9. Butch Harmon. Yes, Tiger Woods once had a “swing coach.” The man known as the best golf teacher in the world was Woods’ coach early on in his career before the pair had a falling out in 2002. Now, Harmon is helping Woods’ bitter rival Phil Mickelson perfect his game. Let’s see if he can teach Lefty when and when not to use his driver.
8. Carlos Boozer. How do you get an entire city to hate you? How about stabbing a blind man in the back? Back in 2004, when the Cleveland Cavaliers held the rights to Boozer, the Cavs released him from his contract, with a verbal agreement in place for Boozer to sign for the full mid-level exception, only to see him go back on his word and sign with the Utah Jazz. It helped that the Jazz gave him $70 million in blood money.
7. Jon Gruden. Gruden went 40-28 in four seasons as the Raiders’ head coach, a stint that ended in 2001. Which do you think Raider Nation remembers more vividly – the 40 wins, or the one loss, of Super Bowl XXXVII, the very next year to Chuckie’s Buccaneers?
6. Gordon Bombay. A fictional character, as some astute readers might note. But still one of sports’ most notorious traitors – the former childhood hockey star abandoned his Hawks in order to win the Minnesota peewee hockey championship as coach of The Mighty Ducks. Anaheim should call its NHL team the Turncoats.
5. Jered Weaver. Weaver might be the only pitcher in baseball history to steal a starting rotation spot from his own brother. Now that’s treason. Imagine Thanksgiving at the Weaver house…

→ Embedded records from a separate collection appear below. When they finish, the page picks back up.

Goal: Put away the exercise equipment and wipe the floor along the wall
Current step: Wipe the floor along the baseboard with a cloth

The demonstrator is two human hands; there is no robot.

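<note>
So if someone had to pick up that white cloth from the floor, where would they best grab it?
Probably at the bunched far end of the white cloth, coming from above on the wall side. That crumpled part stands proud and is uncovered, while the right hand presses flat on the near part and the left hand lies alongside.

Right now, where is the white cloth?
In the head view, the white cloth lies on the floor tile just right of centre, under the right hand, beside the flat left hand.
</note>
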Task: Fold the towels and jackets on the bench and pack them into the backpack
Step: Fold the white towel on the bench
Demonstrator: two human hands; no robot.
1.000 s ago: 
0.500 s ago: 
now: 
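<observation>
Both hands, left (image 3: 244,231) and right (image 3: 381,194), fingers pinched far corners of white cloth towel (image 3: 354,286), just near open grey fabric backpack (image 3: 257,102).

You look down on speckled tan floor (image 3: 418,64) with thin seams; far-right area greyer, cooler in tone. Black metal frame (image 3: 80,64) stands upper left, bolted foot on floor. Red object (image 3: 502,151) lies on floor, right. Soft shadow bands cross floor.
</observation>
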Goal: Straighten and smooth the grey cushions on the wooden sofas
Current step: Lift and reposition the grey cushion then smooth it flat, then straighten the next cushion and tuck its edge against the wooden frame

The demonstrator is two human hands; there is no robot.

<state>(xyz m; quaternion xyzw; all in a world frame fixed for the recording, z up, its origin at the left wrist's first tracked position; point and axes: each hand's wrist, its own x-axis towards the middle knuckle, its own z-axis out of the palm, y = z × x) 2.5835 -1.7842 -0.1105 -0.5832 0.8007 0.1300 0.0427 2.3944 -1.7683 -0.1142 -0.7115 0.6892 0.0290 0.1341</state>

4. Boston College. A founding member of the Big East, the Eagles were left reeling when Miami and Virginia Tech accepted offers to join the ACC. After initially committing to rebuilding their conference, the Eagles spurned the Big East too and accepted an offer to become the ACC’s 12th team. Take that, Seton Hall.
3. David Beckham. As much as America’s MLS is an improved league, it is no UEFA. America knows it, Europe knows it, and David Beckham certainly knows it. He didn’t move to LA to hone his footwork or win championships, but for money and press. Beckham and his spicy wife may have loved the attention of starring in their own NBC reality show, but they’ll have trouble explaining their reasons to the thousands of poor little European girls tearing posters off their walls.
2. Adam Vinatieri. The hero of New England’s three Super Bowl victories, Vinatieri was one of the most beloved Patriots ever. But after the 2005 season, he left to join the Colts as a free agent. The kicker was instrumental during the Colts’ Super Bowl run last season, which included a 38-34 victory over his former team in the AFC title game. Here’s to the Stephen Gostkowski era.
1. Benedict Arnold. Okay, so he has nothing to do with sports. But he is the greatest traitor of all time. You can’t deny it. And Rocket sorta looks like him, white hair and all.